Task goal
The records below must be copied out completely and exactly.

Input material
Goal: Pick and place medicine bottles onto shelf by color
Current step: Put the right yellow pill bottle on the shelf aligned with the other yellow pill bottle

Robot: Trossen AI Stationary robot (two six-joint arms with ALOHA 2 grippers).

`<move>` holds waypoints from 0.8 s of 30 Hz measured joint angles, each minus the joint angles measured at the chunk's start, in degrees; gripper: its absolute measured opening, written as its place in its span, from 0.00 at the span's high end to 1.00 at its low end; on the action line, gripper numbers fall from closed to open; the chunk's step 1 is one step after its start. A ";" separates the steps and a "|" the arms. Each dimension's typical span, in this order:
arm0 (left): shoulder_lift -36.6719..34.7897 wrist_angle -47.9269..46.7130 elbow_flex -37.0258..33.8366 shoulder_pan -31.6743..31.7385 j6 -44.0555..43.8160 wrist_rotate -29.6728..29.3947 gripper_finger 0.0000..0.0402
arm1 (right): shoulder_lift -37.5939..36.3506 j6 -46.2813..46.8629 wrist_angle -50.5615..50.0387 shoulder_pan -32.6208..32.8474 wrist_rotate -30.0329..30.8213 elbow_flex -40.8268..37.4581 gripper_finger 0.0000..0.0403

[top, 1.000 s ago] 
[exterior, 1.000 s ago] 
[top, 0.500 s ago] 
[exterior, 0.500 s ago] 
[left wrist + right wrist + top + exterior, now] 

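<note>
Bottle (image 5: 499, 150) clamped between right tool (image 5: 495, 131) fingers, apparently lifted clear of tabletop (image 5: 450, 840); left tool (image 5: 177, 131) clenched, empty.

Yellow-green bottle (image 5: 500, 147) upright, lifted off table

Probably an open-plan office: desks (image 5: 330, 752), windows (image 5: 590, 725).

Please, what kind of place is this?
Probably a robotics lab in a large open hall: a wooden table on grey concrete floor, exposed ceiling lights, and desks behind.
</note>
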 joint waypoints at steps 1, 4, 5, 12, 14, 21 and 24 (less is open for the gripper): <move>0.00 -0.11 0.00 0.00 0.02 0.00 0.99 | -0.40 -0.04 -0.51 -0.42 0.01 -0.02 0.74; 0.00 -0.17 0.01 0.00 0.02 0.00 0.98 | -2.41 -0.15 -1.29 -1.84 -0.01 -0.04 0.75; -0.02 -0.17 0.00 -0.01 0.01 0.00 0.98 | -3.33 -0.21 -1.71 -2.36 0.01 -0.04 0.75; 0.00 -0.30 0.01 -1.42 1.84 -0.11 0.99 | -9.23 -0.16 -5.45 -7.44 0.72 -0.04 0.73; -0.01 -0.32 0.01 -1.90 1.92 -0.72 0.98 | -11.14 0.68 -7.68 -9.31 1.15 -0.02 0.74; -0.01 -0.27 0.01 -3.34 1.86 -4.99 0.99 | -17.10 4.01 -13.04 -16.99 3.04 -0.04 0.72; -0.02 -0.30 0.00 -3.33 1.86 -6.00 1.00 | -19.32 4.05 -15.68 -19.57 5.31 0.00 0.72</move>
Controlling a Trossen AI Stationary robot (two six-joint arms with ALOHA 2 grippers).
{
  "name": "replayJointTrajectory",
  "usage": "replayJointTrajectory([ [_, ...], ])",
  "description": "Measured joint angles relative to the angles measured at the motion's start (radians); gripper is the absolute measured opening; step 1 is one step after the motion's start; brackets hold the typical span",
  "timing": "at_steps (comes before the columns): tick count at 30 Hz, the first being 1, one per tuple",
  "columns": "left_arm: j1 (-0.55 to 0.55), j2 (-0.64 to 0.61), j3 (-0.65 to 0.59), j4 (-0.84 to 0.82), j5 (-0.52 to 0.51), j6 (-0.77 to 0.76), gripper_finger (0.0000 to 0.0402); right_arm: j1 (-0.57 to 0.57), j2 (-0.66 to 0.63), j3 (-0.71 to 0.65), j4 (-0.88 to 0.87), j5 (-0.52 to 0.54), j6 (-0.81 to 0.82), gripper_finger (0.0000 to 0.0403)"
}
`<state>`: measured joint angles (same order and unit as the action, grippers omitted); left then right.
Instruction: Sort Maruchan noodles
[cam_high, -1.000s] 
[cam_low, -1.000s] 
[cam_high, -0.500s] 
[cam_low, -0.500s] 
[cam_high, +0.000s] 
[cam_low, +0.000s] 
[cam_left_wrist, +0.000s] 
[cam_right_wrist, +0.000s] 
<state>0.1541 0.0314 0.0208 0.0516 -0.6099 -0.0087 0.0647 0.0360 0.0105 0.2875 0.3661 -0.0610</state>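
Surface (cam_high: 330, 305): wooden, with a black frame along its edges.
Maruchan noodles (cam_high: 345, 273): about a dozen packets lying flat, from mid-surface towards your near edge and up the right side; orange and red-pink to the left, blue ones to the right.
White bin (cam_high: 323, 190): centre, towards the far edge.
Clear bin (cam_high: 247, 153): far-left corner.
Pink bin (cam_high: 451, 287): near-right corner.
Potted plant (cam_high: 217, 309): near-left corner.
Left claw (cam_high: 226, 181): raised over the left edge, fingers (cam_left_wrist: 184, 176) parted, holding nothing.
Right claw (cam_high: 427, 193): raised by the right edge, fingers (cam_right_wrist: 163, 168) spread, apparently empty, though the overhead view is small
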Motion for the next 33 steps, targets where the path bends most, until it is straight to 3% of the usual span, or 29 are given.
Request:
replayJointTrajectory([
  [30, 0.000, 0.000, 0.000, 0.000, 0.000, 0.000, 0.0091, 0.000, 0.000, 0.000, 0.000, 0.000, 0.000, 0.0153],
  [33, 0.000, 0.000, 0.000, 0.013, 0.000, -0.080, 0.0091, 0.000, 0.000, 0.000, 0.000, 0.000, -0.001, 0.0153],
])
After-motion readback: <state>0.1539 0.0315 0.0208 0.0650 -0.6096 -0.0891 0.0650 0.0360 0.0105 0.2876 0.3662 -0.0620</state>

Problem solution
Goal: Pick and place medicine bottles onto shelf by color
Current step: Put the right yellow pill bottle on the shelf aligned with the other yellow pill bottle

Robot: Trossen AI Stationary robot (two six-joint arms with ALOHA 2 grippers).

`<move>` holds waypoints from 0.8 s of 30 Hz measured joint angles, each minus the joint angles measured at the chunk's start, in degrees; gripper: its absolute measured opening, written as its place in its span, from 0.00 at the span's high end to 1.00 at its low end; on the action line, gripper numbers fall from closed to open; the chunk's step 1 is one step after its start. A ";" separates the steps and a "|" the arms. Each dimension's typical span, in this order:
arm0 (left): shoulder_lift -36.6719..34.7897 wrist_angle -47.9269..46.7130 elbow_flex -37.0258..33.8366 shoulder_pan -31.6743..31.7385 j6 -44.0555..43.8160 wrist_rotate -29.6728..29.3947 gripper_finger 0.0000..0.0402
arm1 (right): shoulder_lift -37.5939..36.3506 j6 -46.2813..46.8629 wrist_angle -50.5615..50.0387 shoulder_pan -32.6208..32.8474 wrist_rotate -30.0329..30.8213 elbow_flex -40.8268..37.4581 gripper_finger 0.0000..0.0403

[top, 1.000 s ago] 
[exterior, 1.000 s ago] 
[top, 0.500 s ago] 
[exterior, 0.500 s ago] 
[left wrist + right wrist + top + exterior, now] 

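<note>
Bottle (image 5: 499, 150) clamped between right tool (image 5: 495, 131) fingers, apparently lifted clear of tabletop (image 5: 450, 840); left tool (image 5: 177, 131) clenched, empty.

Yellow-green bottle (image 5: 500, 147) upright, lifted off table

Probably an open-plan office: desks (image 5: 330, 752), windows (image 5: 590, 725).

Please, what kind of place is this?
Probably a robotics lab in a large open hall: a wooden table on grey concrete floor, exposed ceiling lights, and desks behind.
</note>
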 joint waypoints at steps 1, 4, 5, 12, 14, 21 and 24 (less is open for the gripper): <move>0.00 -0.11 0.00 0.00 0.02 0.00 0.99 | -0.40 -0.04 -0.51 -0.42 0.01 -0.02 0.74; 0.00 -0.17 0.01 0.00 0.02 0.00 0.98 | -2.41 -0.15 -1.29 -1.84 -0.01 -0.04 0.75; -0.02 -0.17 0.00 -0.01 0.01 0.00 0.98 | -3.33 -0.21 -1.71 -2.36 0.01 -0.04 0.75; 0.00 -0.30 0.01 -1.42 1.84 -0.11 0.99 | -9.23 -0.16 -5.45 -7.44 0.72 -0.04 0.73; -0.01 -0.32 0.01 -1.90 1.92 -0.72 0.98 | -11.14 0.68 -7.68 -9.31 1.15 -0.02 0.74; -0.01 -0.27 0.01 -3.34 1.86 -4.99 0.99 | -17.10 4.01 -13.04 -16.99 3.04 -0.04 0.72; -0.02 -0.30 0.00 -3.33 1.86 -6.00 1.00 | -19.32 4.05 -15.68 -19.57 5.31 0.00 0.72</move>
Controlling a Trossen AI Stationary robot (two six-joint arms with ALOHA 2 grippers).
{
  "name": "replayJointTrajectory",
  "usage": "replayJointTrajectory([ [_, ...], ])",
  "description": "Measured joint angles relative to the angles measured at the motion's start (radians); gripper is the absolute measured opening; step 1 is one step after the motion's start; brackets hold the typical span",
  "timing": "at_steps (comes before the columns): tick count at 30 Hz, the first being 1, one per tuple",
  "columns": "left_arm: j1 (-0.55 to 0.55), j2 (-0.64 to 0.61), j3 (-0.65 to 0.59), j4 (-0.84 to 0.82), j5 (-0.52 to 0.51), j6 (-0.77 to 0.76), gripper_finger (0.0000 to 0.0402); right_arm: j1 (-0.57 to 0.57), j2 (-0.66 to 0.63), j3 (-0.71 to 0.65), j4 (-0.88 to 0.87), j5 (-0.52 to 0.54), j6 (-0.81 to 0.82), gripper_finger (0.0000 to 0.0403)"
}
`<state>`: measured joint angles (same order and unit as the action, grippers omitted); left then right.
Instruction: Sort Maruchan noodles
[cam_high, -1.000s] 
[cam_low, -1.000s] 
[cam_high, -0.500s] 
[cam_low, -0.500s] 
[cam_high, +0.000s] 
[cam_low, +0.000s] 
[cam_left_wrist, +0.000s] 
[cam_right_wrist, +0.000s] 
<state>0.1541 0.0314 0.0208 0.0516 -0.6099 -0.0087 0.0647 0.0360 0.0105 0.2875 0.3661 -0.0610</state>
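Surface (cam_high: 330, 305): wooden, with a black frame along its edges.
Maruchan noodles (cam_high: 345, 273): about a dozen packets lying flat, from mid-surface towards your near edge and up the right side; orange and red-pink to the left, blue ones to the right.
White bin (cam_high: 323, 190): centre, towards the far edge.
Clear bin (cam_high: 247, 153): far-left corner.
Pink bin (cam_high: 451, 287): near-right corner.
Potted plant (cam_high: 217, 309): near-left corner.
Left claw (cam_high: 226, 181): raised over the left edge, fingers (cam_left_wrist: 184, 176) parted, holding nothing.
Right claw (cam_high: 427, 193): raised by the right edge, fingers (cam_right_wrist: 163, 168) spread, apparently empty, though the overhead view is small
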Motion for the next 33 steps, targets where the path bends most, until it is straight to 3% of the usual span, or 29 are given.
Request:
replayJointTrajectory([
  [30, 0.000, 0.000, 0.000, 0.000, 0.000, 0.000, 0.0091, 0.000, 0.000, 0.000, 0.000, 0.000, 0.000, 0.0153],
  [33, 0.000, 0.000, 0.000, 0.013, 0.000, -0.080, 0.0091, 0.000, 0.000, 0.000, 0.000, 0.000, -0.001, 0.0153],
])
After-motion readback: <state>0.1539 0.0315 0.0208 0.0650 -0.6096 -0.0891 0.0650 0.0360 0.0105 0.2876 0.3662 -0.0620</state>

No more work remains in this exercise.